The personal statement must be well written with respect to issues of style and grammar. Note that programs may also request supplemental materials or personal interviews at other stages in the admissions process.  

The resources below will help you in beginning to craft your personal statement. In addition, visit the writing center for assistance in creating your draft or schedule an appointment with Career Services for help in brainstorming or reviewing your personal statement.

6. Financial aid information 
Talk to someone in each program/institution individually about financial aid, scholarships, fellowships, teaching assistantships and graduate assistantships. Schools may have specific programs that you may apply to in addition to outside grants and scholarships. Applying to programs early offers you a better chance of obtaining one of these packages.   

Step 4

Compile & Submit Applications

Apply early, or at the very least, on time. Applications received after the deadline will not be reviewed. Take the required graduate admission test(s) with enough time for scores to arrive before the deadline.

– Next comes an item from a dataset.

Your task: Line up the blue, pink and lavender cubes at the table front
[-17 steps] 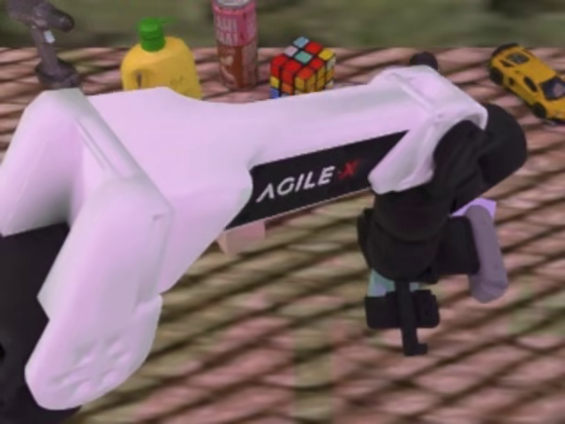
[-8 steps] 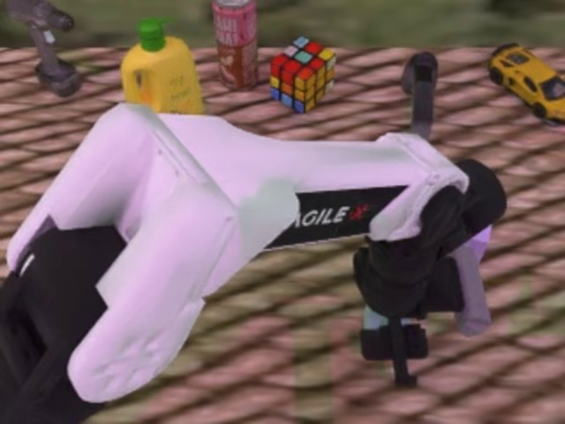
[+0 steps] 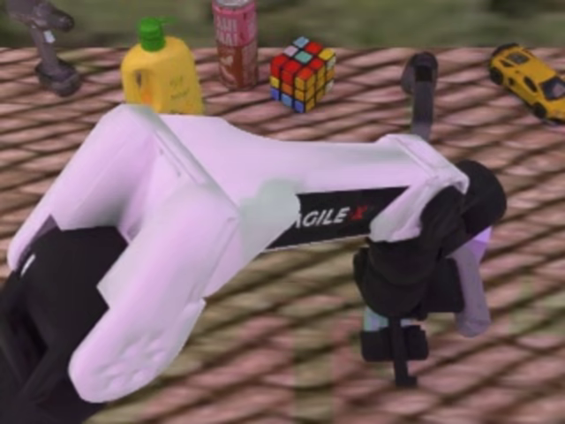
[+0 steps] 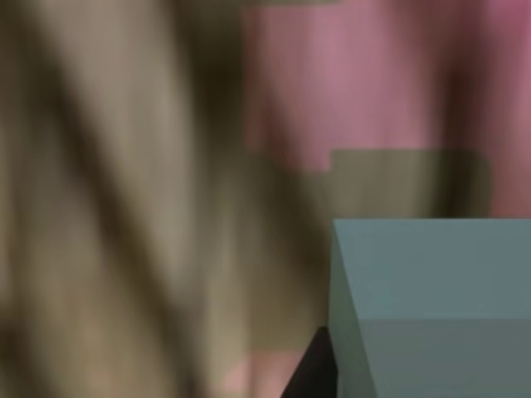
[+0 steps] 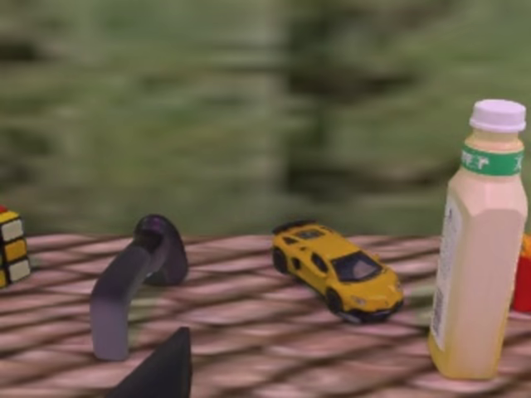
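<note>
My left arm reaches across the table (image 3: 265, 353) to the right of its middle. Its gripper (image 3: 393, 343) points down, shut on the small blue cube (image 3: 375, 320), of which only a sliver shows beside the black fingers. In the left wrist view the blue cube (image 4: 431, 307) sits close to the camera, one dark finger (image 4: 311, 373) against its side and the blurred table just beyond. A corner of the lavender cube (image 3: 481, 238) shows behind the wrist. The pink cube is hidden under the arm. My right gripper is outside the top view.
Along the back stand a yellow bottle (image 3: 163, 75), a red can (image 3: 235, 40), a puzzle cube (image 3: 302, 64), a dark curved handle (image 3: 419, 84) and a yellow toy car (image 3: 530, 79). A dark tool (image 3: 48, 49) lies back left. A cream bottle (image 5: 481, 249) shows in the right wrist view.
The left arm has swung round and carried the blue cube a little toward the table front. The pink cube, seen under the arm a second ago, is now covered.
</note>
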Controlling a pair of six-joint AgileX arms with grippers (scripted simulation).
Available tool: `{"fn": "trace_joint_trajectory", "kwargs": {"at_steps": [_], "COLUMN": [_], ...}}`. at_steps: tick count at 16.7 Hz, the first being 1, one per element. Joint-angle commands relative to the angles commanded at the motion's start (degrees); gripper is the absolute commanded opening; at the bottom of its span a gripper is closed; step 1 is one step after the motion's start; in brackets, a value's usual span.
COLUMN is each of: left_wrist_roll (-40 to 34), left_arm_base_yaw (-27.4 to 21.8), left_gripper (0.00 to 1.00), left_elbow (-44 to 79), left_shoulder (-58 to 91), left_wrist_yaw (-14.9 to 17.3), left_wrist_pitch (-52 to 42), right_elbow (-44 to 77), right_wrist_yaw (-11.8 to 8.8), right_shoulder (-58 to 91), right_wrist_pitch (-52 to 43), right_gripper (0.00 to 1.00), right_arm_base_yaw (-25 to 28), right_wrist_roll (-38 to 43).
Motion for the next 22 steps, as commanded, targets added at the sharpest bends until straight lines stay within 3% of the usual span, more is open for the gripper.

Have your personal statement proofread and be sure it meets the stated requirements. Double-check all materials and, if submitting a paper application, photocopy before mailing. If possible, send all materials together. If mailing your application, you may want to consider doing so via certified mail.

Confirm that your application has arrived and there are no missing documents. Inquire about the interview process, if applicable. Typically, candidates apply to five to 15 programs divided between "safe," "maybe" and "reach" programs.


Step 5

Choose a Program

Factors to consider in choosing a program:

  • Is the university's faculty diverse regarding research in the discipline?    
  • Does the program emphasize theory or practice?    
  • Does the program include an internship and/or practicum? 
  • If so, does the school help you obtain an internship/practicum?    
  • Are there fields to specialize in within the program/department?    
  • How long is the program and how many credits are required?    
  • Is there a final comprehensive exam or thesis?    
  • What is the reputation of the school/program? Is it accredited?    
  • What financial aid opportunities are available (teaching assistantships, resident assistantships, scholarships, grants, etc.)? This will vary from school to school.   
  • What do graduates typically do after completing the program?    
  • Are you comfortable with the location and size of the school?

Discuss your options with Career Services, graduate school advisers, faculty or mentors for help in selecting a program.